__How to complete this task__
All the lines below should appear again unchanged, though their pictures should not.

__Recorded information__
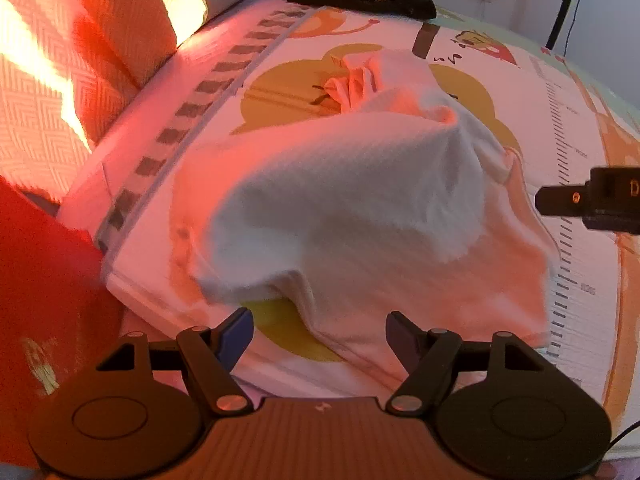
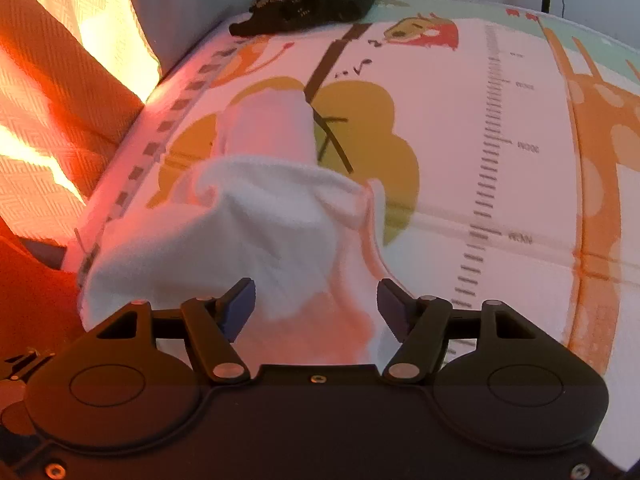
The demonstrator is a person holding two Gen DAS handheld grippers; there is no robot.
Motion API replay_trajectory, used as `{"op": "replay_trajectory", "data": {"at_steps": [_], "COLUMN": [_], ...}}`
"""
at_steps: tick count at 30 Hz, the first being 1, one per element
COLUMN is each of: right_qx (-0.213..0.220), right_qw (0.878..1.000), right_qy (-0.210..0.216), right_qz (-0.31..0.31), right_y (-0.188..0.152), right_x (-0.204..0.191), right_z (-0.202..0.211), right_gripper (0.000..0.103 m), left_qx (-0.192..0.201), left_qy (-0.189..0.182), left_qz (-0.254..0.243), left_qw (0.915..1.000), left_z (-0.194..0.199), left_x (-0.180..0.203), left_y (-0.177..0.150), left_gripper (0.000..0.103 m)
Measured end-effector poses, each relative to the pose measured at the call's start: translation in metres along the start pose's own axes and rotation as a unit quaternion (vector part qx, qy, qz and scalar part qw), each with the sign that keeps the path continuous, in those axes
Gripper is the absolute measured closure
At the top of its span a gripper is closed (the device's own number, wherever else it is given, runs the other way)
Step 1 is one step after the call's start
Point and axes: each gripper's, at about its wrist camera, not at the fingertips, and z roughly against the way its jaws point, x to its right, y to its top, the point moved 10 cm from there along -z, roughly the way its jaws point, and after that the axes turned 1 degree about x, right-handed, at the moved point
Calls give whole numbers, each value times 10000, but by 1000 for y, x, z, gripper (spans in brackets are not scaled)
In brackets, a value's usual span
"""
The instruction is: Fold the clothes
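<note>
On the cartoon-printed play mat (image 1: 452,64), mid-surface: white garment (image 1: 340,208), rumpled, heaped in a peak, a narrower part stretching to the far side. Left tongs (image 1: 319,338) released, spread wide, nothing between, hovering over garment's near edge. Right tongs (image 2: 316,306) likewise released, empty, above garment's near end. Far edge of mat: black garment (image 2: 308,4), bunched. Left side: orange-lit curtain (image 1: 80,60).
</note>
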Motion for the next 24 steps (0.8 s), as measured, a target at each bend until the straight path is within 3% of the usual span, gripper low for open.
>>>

__Solution below__
The demonstrator is a person holding two Gen DAS handheld grippers; there is no robot.
Motion API replay_trajectory, used as `{"op": "replay_trajectory", "data": {"at_steps": [_], "COLUMN": [_], ...}}`
"""
at_steps: tick count at 30 Hz, the first being 1, one per element
COLUMN is each of: right_qx (-0.213..0.220), right_qw (0.878..1.000), right_qy (-0.210..0.216), right_qz (-0.31..0.31), right_y (-0.188..0.152), right_x (-0.204..0.191), right_z (-0.202..0.211), right_gripper (0.000..0.103 m), left_qx (-0.192..0.201), left_qy (-0.189..0.182), left_qz (-0.254..0.243), left_qw (0.915..1.000), left_z (-0.194..0.199), left_x (-0.180..0.203), left_y (-0.177..0.150), left_gripper (0.000..0.103 m)
Measured end-effector poses, each relative to the pose measured at the call's start: translation in metres along the start pose's own axes and rotation as a unit quaternion (vector part qx, qy, qz and scalar part qw), each with the sign that keeps the path continuous, in those axes
Gripper is the absolute measured closure
At the top of its span a gripper is closed (the device's own number, wherever else it is given, runs the other way)
Step 1 is one step after the call's start
Point and axes: each gripper's, at about its wrist camera, not at the fingertips, and z roughly against the way its jaws point, x to its right, y to its top, the point moved 10 cm from there along -z, roughly the way its jaws point, and after that the axes turned 1 degree about x, right-handed, at the moved point
Calls give whole numbers, each value times 10000, but by 1000 for y, x, z, gripper (spans in brackets are not scaled)
In brackets, a value's usual span
"""
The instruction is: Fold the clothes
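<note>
On the cartoon-printed play mat (image 1: 452,64), mid-surface: white garment (image 1: 340,208), rumpled, heaped in a peak, a narrower part stretching to the far side. Left tongs (image 1: 319,338) released, spread wide, nothing between, hovering over garment's near edge. Right tongs (image 2: 316,306) likewise released, empty, above garment's near end. Far edge of mat: black garment (image 2: 308,4), bunched. Left side: orange-lit curtain (image 1: 80,60).
</note>
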Motion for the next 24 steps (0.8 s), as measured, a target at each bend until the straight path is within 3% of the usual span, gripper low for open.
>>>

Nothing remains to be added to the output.